30 September 2019
If you borrow money and the interest accumulates to equal the amount you borrowed, can you still be charged further interest? This is dealt with by the in duplum rule, and it is complicated and changing. The rule kicks in when a person has been defaulting on loan repayments.
In the first place, it’s important to distinguish between the common law in duplum rule which existed for about a hundred years before the statutory in duplum rule signed into law under the National Credit Act (NCA) of 2005. “In duplum” literally means “double the amount”.
The common law interpretation is that interest on a debt stops accruing once it has reached an amount equal to the outstanding debt. If you owe R2,000 and have accumulated interest on the debt up to to R2,000, no further interest can be charged.
But the common law in duplum rule does not stop interest starting to run again once you have paid the outstanding interest to below the in duplum level. So if you pay R400 in interest you can become liable again for R400, up to R2,000. You would once again owe R4,000 (R2,000 for the amount borrowed and R2,000 interest).
The common law in duplum rule only applies to interest.
The statutory in duplum rule limits all interest and other payments on debt to double the amount of the original debt — when someone is in default. So in the above example, if you paid R400 you would only owe R3,600 (R2,000 for the amount borrowed and R1,600 interest). The interest would not accumulate to R2,000 again.
But if a creditor goes to court and the court orders the debtor to pay back it is unclear how the in duplum rule applies.
The National Credit Act of 2005 has been constantly criticised for its unclear drafting and numerous cases have been brought to court to try and clarify exactly what is included and what is excluded in the statutory in duplum rule.
The statutory in duplum rule applies to all credit agreements under the NCA including banks, motor vehicle and asset finance companies. Importantly, It does not only apply to interest, but also to a number of other charges like service fees, initiation fees, administrative fees and insurance fees, under Section 103 (5) of the NCA. This means that the in duplum point is reached much sooner than under the common law, so it is a greater protection for the indebted consumer.
The statutory in duplum rule also applies for the entire period of the default, meaning that even if you reduce the outstanding charges through monthly repayments, the credit provider is not allowed to levy charges that will bring the total amount paid to more than double the original amount borrowed.
But this has not been without challenge. In 2009 the National Credit Regulator (an organ of state established by the NCA) asked the courts to clarify “interpretational difficulties” relating to the practical application of Section 103 (5). The High Court found that under this section a credit provider could not levy further charges for the entire period of the default, as described above. The credit providers were dissatisfied with this ruling and took it on appeal, but the Supreme Court confirmed the High Court’s finding.

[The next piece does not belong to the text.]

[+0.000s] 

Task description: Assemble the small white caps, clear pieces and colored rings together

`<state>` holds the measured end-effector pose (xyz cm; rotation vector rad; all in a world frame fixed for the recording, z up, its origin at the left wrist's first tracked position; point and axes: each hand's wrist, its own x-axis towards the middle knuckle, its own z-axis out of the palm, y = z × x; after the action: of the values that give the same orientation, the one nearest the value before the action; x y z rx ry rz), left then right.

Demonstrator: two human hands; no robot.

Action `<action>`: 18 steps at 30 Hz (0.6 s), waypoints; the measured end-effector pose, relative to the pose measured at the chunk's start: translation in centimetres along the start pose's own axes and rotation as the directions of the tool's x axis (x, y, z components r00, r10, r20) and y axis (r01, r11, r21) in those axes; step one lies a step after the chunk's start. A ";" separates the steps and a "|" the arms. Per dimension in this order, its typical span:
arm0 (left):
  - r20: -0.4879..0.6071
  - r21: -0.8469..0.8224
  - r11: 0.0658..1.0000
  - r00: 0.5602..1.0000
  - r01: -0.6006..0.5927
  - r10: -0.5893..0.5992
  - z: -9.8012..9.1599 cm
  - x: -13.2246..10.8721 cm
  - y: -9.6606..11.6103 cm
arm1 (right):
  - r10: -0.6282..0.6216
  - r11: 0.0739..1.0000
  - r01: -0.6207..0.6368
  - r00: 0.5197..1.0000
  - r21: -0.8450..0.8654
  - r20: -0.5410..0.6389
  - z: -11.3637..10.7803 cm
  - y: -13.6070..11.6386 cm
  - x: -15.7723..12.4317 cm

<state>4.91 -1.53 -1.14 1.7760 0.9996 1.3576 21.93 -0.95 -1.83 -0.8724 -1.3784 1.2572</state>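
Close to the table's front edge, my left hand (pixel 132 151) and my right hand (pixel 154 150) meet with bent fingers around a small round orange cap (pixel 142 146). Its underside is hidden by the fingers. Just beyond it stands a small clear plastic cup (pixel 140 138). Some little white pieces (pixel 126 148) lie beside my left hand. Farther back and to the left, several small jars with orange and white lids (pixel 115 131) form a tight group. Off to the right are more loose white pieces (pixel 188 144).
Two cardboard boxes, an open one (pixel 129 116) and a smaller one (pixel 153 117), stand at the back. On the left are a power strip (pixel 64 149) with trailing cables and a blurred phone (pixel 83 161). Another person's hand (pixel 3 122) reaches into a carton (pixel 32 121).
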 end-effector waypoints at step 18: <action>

Again in 2015, the regulator proposed new guidelines, which would allow for Section 103 (5) to apply more than once to the unpaid balance of a debt. Deborah Solomon, the founder of the DCI (a portal for the debt counselling industry) said the proposed guidelines were an “untenable interpretation” which would result in the statutory imposition of the common law in duplum rule, which was contrary to the intention of the Act.
She gave an example of a person who defaulted on her credit card payments: if her unpaid balance was R2,000 at the time of default, section103 (5) would then apply immediately which means that the consumer could not be held liable for more than R4,000. But according to the proposed guidelines, if the consumer defaulted again after paying all the charges and after continuing to make use of the credit facility, section 103 (5) could be applied again, meaning the person could be charged interest again.
Up to the present, there is still a great deal of argument about what is practically meant by the section 103 (5) rule. The banks argue that legal costs are not included within in duplum, and so the courts need to provide clarity on what is included and what is excluded by the in duplum rule.
This is underway with a class suit which was brought by Stellenbosch University Law Clinic in 2018, on behalf of ten indebted people. Creditors have argued that legal fees are not covered by the section 103 (5) rule, so that the debt spirals out of all proportion to the original default. The debtors have ended up paying many times their original debt through garnishee orders on their salaries, amongst other things.
The respondents in this case include the four big banks and a variety of other credit providers and interested parties like the regulator.
The law suit is still ongoing.
Update: This sentence was added to the first paragraph after publication: The rule kicks in when a person has been defaulting on loan repayments. The words “when someone is in default” were added to the sixth paragraph.